We have an application that uses a 9 node MarkLogic cluster - 3 E-nodes and 6 D-nodes. We upgraded to MarkLogic 7.0-5.1 a few months back. Sinced last few weeks, we have seen an issue that happens during heavy load on the site. All of a sudden , the E-node threads get exhausted and the site goes down. MarkLogic sometimes recovers from this on its own but there have been instances when one of the hosts needed to be restarted. If we search the logs for the time around which the outage happened, a common pattern that we see in the E-nodes is:
Notice: XXX-XDBC-9000: XDMP-NEWSTAMP: fn:doc($uri)[$uri]/doc:document -- Timestamp too new for forest YYY
It usually mentions just one forest (YYY in the example above, and may be another in next outage). In the log for the D-node containing this forest, a few similar logs can be seen:
Error: LockTask::run: ZZZ Error: XDMP-NEWSTAMP: Timestamp too new for forest YYY (14470707006887600)
It looks like the problem happens when lots of content is being loaded/updated in MarkLogic and a lot of read queries hit MarkLogic as well.
Question: I know XDMP-NEWSTAMP indicates that transactions running on earlier timestamps did not commit and transactions running on the later timestamps receive this error.

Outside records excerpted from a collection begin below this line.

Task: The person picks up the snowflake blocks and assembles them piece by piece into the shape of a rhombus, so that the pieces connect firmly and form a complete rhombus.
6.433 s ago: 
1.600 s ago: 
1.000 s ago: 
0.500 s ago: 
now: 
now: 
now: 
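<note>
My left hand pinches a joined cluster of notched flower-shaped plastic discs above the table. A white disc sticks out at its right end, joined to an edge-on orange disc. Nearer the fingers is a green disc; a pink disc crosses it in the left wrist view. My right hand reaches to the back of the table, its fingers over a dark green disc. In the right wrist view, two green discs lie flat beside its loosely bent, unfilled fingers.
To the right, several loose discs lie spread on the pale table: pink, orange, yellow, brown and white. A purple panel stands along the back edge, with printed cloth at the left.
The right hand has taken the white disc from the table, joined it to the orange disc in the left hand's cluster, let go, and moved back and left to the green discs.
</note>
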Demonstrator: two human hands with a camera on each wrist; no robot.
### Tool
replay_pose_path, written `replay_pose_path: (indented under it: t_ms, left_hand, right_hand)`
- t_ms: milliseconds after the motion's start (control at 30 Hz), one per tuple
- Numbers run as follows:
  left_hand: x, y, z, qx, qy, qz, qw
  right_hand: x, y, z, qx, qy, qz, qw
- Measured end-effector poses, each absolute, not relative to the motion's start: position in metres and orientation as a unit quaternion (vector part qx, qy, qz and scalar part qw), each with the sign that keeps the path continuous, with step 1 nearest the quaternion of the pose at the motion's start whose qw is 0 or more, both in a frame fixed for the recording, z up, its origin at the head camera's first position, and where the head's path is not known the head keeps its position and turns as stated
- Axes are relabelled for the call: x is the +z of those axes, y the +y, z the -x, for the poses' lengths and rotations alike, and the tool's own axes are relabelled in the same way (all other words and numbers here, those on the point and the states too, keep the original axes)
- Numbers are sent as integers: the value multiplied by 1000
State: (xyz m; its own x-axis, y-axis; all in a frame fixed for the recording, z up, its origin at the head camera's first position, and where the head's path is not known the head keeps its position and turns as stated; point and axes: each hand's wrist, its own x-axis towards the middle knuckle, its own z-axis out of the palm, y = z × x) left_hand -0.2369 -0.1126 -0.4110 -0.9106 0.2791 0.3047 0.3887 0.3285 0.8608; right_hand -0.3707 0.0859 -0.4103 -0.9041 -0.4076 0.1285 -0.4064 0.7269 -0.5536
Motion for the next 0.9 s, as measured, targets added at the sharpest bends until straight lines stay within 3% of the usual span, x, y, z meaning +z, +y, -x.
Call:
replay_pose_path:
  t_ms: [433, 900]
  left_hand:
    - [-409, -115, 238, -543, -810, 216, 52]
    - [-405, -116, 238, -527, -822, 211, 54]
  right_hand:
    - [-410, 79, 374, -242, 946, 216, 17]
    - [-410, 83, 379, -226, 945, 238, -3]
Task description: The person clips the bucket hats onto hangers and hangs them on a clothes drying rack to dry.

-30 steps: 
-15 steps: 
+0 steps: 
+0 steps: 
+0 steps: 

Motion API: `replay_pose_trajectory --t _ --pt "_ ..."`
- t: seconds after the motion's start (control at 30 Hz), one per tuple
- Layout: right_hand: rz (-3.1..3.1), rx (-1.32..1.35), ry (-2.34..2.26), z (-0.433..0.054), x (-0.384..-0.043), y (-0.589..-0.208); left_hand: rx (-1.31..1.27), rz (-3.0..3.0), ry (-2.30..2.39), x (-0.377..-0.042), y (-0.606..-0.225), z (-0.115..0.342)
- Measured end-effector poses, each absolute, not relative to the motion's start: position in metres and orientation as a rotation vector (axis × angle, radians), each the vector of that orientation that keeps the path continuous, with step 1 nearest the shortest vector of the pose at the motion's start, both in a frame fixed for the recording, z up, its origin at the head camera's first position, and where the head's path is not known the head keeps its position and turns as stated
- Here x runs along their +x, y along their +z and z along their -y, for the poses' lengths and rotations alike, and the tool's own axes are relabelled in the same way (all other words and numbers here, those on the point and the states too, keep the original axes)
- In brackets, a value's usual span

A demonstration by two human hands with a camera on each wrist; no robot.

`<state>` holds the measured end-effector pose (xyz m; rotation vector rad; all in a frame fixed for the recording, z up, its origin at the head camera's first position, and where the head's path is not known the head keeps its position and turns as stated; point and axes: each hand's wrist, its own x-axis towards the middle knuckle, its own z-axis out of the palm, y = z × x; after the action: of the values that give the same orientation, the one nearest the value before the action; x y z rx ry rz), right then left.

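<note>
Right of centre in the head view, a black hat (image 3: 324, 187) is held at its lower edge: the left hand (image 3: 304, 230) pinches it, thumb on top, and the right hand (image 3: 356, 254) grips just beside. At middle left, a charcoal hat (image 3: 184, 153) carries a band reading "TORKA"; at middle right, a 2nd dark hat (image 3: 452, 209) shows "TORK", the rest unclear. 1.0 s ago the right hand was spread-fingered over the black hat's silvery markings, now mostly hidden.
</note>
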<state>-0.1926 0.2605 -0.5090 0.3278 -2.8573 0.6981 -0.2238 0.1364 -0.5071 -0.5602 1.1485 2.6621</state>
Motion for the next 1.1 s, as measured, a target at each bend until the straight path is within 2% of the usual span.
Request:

I also know that the error is retry-able. However, I am trying to find out if it really suggest that simultaneous read and write queries is the root cause or there is something else going on.
Note that we have a Java app on top of the MarkLogic cluster using XCC which is at the receiving end of this issue. We also have a merge blackout in place over the weekdays to prevent merges beyond 10GB.
Any help is really appreciated!!